_EXERCISE GOAL_
Copy out all lines in the material below that contain the string "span".
TASK INPUTS START
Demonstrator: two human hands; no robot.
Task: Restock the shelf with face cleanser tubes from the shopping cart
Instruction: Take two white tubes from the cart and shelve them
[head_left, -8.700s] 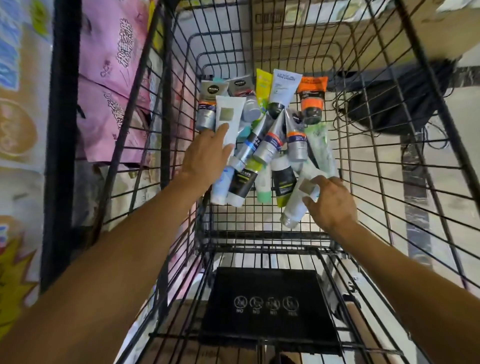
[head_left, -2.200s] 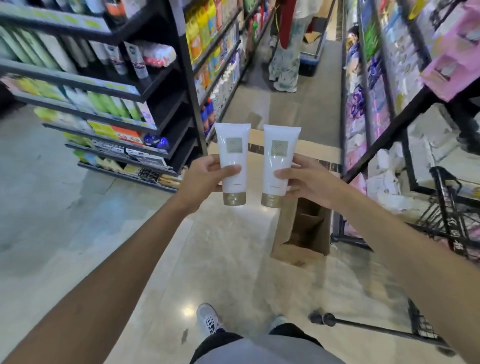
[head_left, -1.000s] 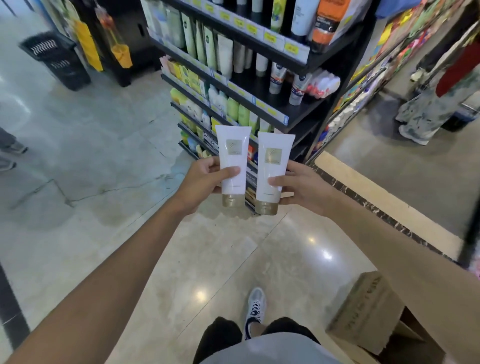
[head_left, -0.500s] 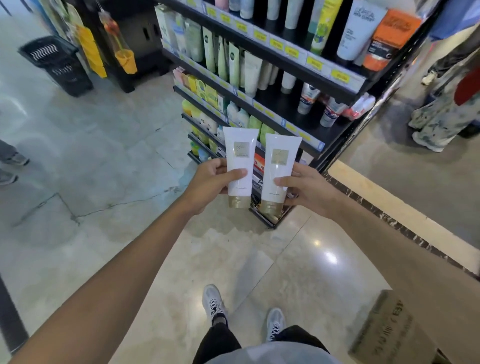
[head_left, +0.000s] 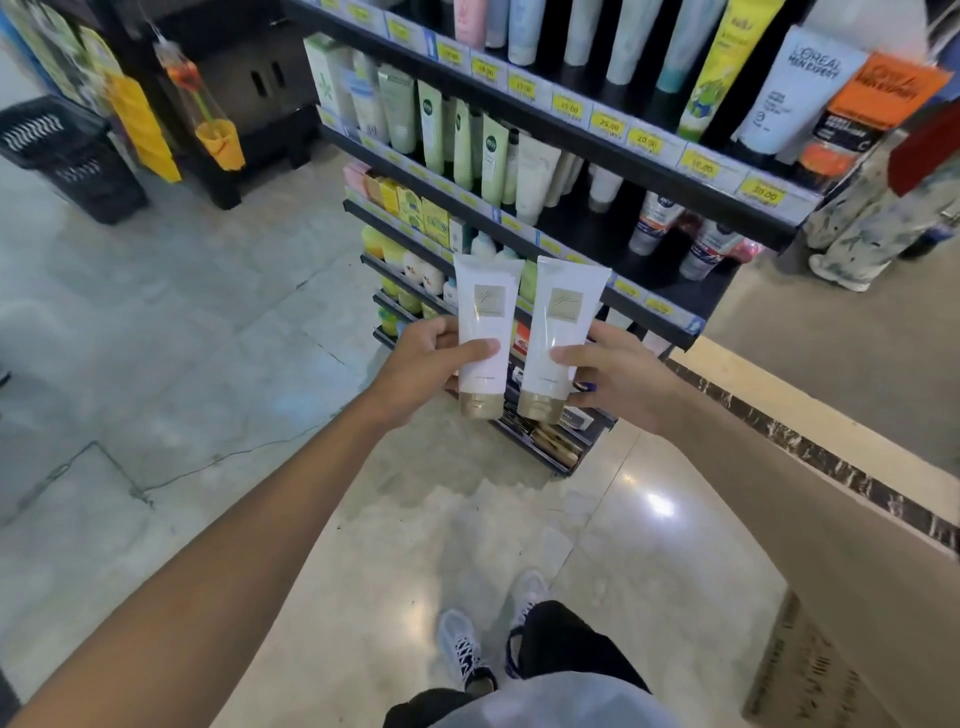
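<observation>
I see my left hand (head_left: 423, 371) wrapped around a smooth white tube (head_left: 485, 332) with a matte gold cap pointing down, thumb laid across its front and fingers curled behind. My right hand (head_left: 618, 382) grips a matching second tube (head_left: 558, 335) the same way, the two flat-crimped tubes upright, side by side and just apart. Both hang in front of the black shelf (head_left: 571, 119), its tiers lined with glossy tubes and yellow price tags, above polished stone floor (head_left: 208, 322).

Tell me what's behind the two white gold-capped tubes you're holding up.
Behind the white gold-capped tubes, gripped by the left hand and right hand, stands the black shelf unit's lower tiers. The products directly behind them are covered.
</observation>
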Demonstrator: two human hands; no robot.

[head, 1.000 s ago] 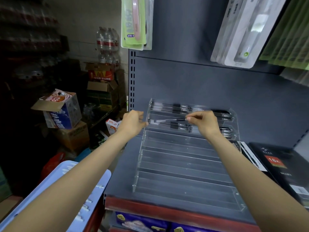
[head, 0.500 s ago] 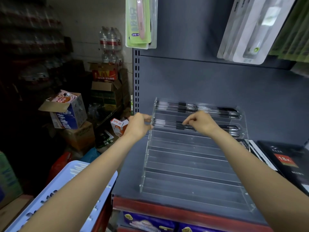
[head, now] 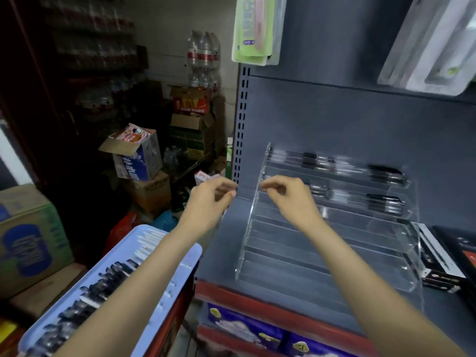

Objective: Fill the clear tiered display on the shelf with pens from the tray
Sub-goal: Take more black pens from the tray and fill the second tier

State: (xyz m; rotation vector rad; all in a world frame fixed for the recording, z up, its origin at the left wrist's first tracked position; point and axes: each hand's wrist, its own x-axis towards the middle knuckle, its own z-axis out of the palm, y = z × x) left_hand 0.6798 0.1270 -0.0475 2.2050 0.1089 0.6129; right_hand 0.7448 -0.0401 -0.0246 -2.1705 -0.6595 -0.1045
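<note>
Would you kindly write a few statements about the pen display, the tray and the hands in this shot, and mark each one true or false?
1. Pens lie in the top two tiers of the clear display. True.
2. The lower tiers of the display are packed with pens. False: they hold none.
3. The blue tray sits to the left of the shelf and holds dark pens. True.
4. The right hand is down in the tray. False: it is up at the display's left edge, level with the second tier.
5. The left hand grips a cardboard box. False: it hangs in the air beside the display, fingers loosely curled.
</note>
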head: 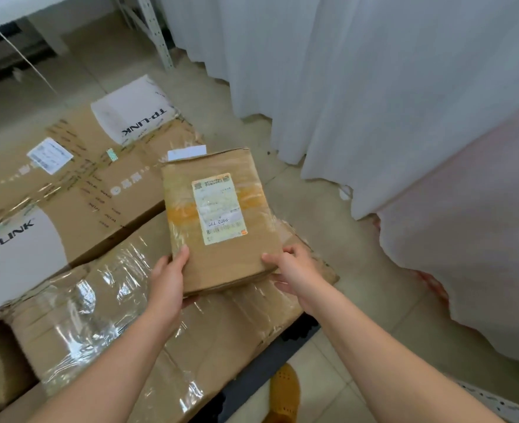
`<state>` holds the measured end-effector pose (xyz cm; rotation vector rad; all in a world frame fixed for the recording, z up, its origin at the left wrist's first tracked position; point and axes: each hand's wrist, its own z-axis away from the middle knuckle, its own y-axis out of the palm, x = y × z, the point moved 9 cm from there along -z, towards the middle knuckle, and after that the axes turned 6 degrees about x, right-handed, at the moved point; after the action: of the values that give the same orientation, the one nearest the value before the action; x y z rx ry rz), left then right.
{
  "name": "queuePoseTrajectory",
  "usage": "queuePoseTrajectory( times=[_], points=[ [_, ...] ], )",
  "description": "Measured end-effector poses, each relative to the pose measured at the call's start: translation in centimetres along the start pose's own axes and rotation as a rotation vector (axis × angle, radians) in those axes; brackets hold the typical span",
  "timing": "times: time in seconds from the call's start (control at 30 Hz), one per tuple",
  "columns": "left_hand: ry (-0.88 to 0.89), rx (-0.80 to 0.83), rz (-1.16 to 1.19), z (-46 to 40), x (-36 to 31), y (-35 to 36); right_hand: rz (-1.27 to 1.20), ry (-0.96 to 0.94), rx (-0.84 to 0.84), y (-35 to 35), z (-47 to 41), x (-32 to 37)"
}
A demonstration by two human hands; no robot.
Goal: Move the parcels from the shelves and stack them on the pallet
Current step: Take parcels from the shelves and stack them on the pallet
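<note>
A small flat brown parcel (221, 257) with a pale shipping label sits at the centre, held over a large tape-wrapped carton (124, 325). My left hand (169, 279) grips its near left corner, thumb on top. My right hand (291, 270) grips its near right corner, fingers underneath. Whether the parcel rests on the carton or hangs just above it I cannot tell. Behind lies another big brown carton (78, 184) with a white TP-LINK box (133, 108) on it. A dark pallet edge (261, 370) shows below the cartons.
White curtains (358, 87) hang at the right, down to the tiled floor (358, 285). A perforated metal shelf post (160, 29) stands at the back. A second TP-LINK box (17, 254) lies at the left. My orange shoe (284, 395) is beside the pallet.
</note>
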<state>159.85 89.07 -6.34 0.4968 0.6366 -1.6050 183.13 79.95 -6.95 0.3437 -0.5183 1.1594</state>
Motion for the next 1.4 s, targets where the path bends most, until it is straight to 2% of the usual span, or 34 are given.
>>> queuePoseTrajectory(
  times=[0.1,0.37,0.5,0.67,0.77,0.97,1.27,1.4],
  points=[
    [-0.002,0.022,-0.044,-0.2,-0.6,0.0,0.016,0.021,-0.020,-0.2,-0.5,0.9],
    [0.028,0.008,-0.069,0.5,-1.0,0.4,0.147,-0.094,0.021,0.2,-1.6,3.2],
    [0.021,0.057,-0.157,0.4,-2.5,-0.1,0.242,-0.036,0.026,0.0,-1.2,2.8],
    [0.052,0.095,-0.213,1.3,-2.5,1.6,0.289,-0.115,-0.097,-1.3,-0.4,3.2],
    [0.049,0.104,-0.156,2.2,-0.9,3.8,0.227,-0.169,-0.207,-2.6,-0.4,4.0],
    [-0.008,0.172,-0.021,2.7,0.9,7.0,-0.048,-0.318,-0.297,-5.1,-0.3,6.0],
    [0.083,0.181,-0.057,2.2,-0.5,7.6,-0.281,-0.263,-0.205,-6.9,-1.7,6.4],
    [0.016,0.197,-0.066,2.3,0.5,8.1,-0.138,-0.213,-0.160,-6.9,-2.5,6.2]
  ],
)
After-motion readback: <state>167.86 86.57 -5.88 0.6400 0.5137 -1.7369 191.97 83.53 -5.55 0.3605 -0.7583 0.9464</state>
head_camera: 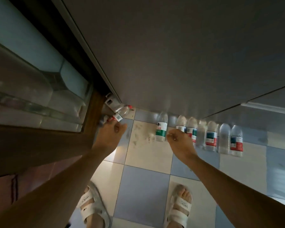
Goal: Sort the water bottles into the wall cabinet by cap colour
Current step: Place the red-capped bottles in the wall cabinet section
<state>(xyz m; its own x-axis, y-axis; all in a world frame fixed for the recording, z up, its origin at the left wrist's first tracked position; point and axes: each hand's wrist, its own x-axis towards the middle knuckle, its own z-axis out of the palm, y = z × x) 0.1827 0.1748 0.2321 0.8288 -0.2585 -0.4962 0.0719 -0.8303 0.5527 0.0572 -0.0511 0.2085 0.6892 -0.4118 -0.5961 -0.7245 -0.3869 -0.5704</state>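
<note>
Lettering reading "MARCH" runs across the strap of each white sandal (179,207) at the bottom of the view; print on the bottle labels is too blurred to read. The left hand (109,137) grips a clear water bottle (120,113) with a red cap and a red-and-white label, fingers curled round its lower part, the bottle tilted with its cap pointing away from the wrist toward the grey cabinet (171,55). Beside that hand, on its outer side, stands a wooden-framed glass door (39,71). The right hand (179,140) hangs with fingers loosely curled and grips nothing that can be seen. Just beyond and to either side of it a row of bottles (211,137) stands on the blue-and-cream tiled floor (145,186): one bottle with a green-and-white label (161,129) between the two hands, the others with red-and-blue labels or bare, all clear. Their caps are hidden under the cabinet's edge.
</note>
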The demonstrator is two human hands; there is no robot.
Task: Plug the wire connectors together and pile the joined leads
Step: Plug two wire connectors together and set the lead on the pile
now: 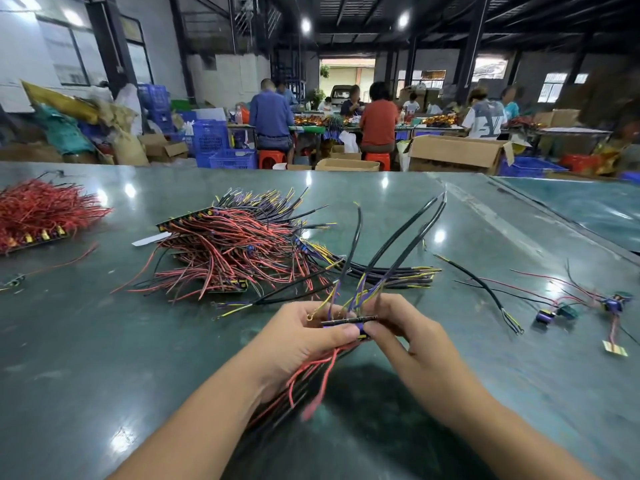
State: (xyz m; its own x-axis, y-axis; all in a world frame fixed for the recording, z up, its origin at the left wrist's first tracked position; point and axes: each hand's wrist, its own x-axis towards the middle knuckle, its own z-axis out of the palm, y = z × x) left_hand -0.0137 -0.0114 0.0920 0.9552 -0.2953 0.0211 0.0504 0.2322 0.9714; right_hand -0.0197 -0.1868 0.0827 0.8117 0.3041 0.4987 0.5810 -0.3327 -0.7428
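Purple connector (360,330) sits pinched between both hands, left hand (304,336) and right hand (403,332); its strip (348,320) lies left-right, centre frame.

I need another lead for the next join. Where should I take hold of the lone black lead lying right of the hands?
Probably pinch the black lead at mid-sheath with the right hand, coming from above. It lies flat on the table, apart from the big pile, and its ends split into thin bare-tipped strands that would slip or bend.
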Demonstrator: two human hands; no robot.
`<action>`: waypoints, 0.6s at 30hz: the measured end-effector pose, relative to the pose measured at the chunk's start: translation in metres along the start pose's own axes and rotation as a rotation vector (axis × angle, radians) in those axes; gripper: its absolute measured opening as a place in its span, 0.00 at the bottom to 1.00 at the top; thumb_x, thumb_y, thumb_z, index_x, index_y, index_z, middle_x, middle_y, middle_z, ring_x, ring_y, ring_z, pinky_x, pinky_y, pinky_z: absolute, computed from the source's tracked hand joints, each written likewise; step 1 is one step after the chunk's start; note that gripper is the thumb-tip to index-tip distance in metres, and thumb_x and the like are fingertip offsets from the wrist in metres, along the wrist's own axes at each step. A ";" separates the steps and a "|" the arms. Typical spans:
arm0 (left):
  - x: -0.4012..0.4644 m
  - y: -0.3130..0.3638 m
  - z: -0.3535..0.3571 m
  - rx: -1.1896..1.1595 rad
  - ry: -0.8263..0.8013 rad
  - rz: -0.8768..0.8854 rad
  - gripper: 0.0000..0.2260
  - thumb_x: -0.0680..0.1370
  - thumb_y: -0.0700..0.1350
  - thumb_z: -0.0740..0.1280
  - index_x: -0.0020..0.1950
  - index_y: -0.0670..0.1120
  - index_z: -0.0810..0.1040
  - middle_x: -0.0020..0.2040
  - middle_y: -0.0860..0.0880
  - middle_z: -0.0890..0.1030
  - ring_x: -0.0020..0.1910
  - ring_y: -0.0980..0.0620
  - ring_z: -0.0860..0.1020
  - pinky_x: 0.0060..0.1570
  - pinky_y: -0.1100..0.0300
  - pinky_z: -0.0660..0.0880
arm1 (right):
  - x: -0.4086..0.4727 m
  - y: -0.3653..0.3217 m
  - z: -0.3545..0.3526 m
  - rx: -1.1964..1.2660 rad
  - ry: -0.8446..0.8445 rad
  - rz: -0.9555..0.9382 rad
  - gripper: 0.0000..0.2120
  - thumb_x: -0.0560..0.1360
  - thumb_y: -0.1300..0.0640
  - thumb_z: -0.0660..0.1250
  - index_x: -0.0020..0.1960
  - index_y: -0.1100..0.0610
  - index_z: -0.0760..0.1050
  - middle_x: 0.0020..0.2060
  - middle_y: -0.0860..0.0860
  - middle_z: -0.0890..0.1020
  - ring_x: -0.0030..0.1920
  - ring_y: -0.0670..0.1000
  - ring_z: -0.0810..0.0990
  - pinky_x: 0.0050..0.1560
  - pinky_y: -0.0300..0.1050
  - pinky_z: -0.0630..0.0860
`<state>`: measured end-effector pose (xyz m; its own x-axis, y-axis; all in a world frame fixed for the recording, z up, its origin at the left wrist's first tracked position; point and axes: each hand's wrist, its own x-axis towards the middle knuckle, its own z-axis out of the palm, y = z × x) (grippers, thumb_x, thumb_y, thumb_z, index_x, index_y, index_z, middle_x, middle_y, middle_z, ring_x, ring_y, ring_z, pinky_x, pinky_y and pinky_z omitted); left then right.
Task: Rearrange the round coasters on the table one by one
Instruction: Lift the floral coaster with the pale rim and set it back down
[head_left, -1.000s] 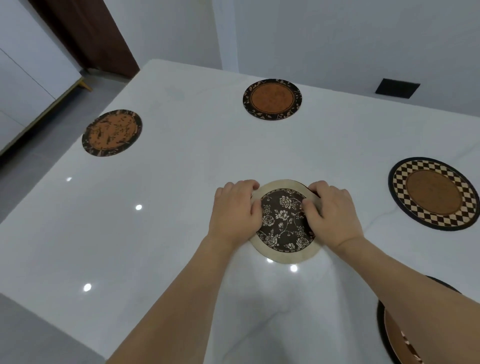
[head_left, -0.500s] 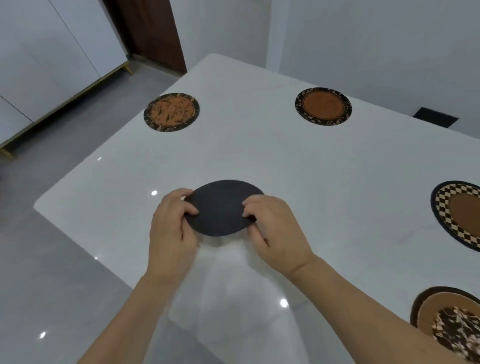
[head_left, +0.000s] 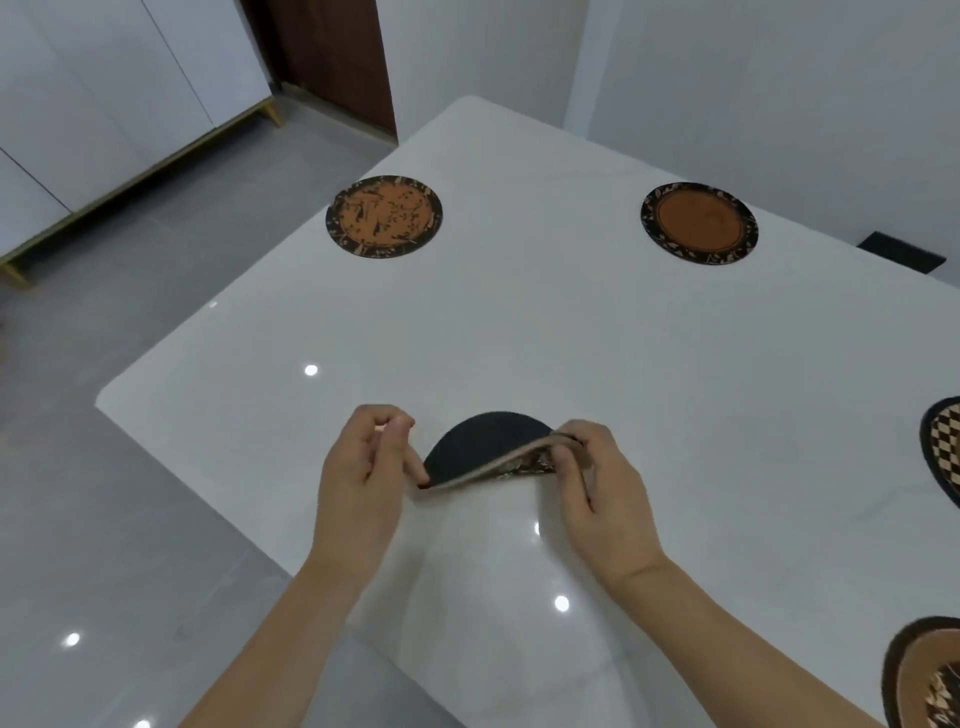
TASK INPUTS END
_OUTPUT BELOW_
  "description": "Measured end-effector poses, each relative to the pose measured at the call's start: translation in centimetres along the start pose's own axes and rotation as a rotation vector (axis × angle, radians) in those axes; brackets hold the typical span",
Motion for the next 1.4 s, targets where the path bends most, until it is straight to 2% of the usual span, or 34 are given.
`<action>`: waypoints, 0.6s at 30hz: the measured end-effector pose, relative to the pose measured at the chunk's start: translation in metres along the start pose's own axes and rotation as a rotation vector (axis × angle, radians) in those axes; gripper: its absolute measured opening as a place in its span, 0.00 at the bottom to 1.00 at the top; thumb_x, thumb_y, thumb_z, index_x, index_y, index_z, middle_x, middle_y, middle_z, ring_x, ring_y, ring_z, pinky_x, pinky_y, pinky_z: absolute, computed from the source's tracked hand joints, each written likewise; step 1 is one step after the chunk's start; note that gripper is the thumb-tip to index-tip distance in metres, and thumb_x and the like are fingertip offsets from the wrist in metres, along the wrist's own axes at each step. A ";" separates the steps and a "|" the arms. Typical spans:

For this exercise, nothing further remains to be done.